Remember this.  Remember.

Ebb and Flow

Day 15 Prompt: Write a tradeoff poem.  Swap.  Exchange.

I’ll trade you the crumbling stone wall with a little green snake
for your treeful of orange birds.  My crescent moon seashell
for your sycamore branch shaped like a flying fish.

Will you swap my word scalawag for your flibbertigibbet?
Your dream of a journey through underwater caves
for mine of flying over the green mountains
with a flock of a thousand white birds?

I have always admired that way you have, of making people laugh
by raising your eyebrows just so.  You could have your pick
of my peccadilloes for that one.  Take two or three.

Though I am loathe to part from it, you would be welcome
to the view looking east over hills to my River, if I could have
your big lonesome prairie and marsh.  For just a little while, at least.

I’d take your bucket of tears for just a little while
if you’d hold on to this bundle of rage.  You could keep
the hearth with crackling fire if I could have the gypsy wind.

How about I give you a poem for every apple you share?
If you’re not using that magic wand, I’ll trade it to you for my broom.
And if you have a little extra motivation, I’ll take it
for an old morale boost I have lying around somewhere.

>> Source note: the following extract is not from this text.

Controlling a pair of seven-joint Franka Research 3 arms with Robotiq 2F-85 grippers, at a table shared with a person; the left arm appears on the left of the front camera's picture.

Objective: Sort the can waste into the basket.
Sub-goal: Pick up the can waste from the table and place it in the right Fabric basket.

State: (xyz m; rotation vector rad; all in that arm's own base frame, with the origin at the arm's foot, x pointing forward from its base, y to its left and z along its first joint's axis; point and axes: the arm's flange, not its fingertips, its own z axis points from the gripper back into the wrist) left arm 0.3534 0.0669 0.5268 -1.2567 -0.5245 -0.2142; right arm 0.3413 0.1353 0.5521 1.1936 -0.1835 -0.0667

     This is my favorite way to work a poem, to pile up apparently unrelated images and words into a loose structure, and let the meaning arise out of their juxtaposition.  I wouldn’t call myself an Imagist, really, because I do intend for the final structure to gather some sort of meaning or import or weight, but I like when a poem comes together by the sewing together of images.

How to Get Out of a Rut

Day 14 Prompt:  Write a stuck poem.  This one is sort of a place-holder.  I know what I want to do with it, but I need to let it percolate a while.  Let’s call this Draft #1.

Order the frog legs.
Turn off the television.
Choose a secret name.
Knit yourself a nightcap.
Put on white gloves
and a pillbox hat to go to the grocers.
Plant your lawn in potatoes.

Dream in the daytime, not just at night.
Take apart your broken toaster
to see what makes it work.
Become an artist.  Create something every day.
Wear a cravat.
Befriend a wild creature.
Live out of doors for an entire week.
Memorize a sonnet by Shakespeare.
Recite it every night before bed.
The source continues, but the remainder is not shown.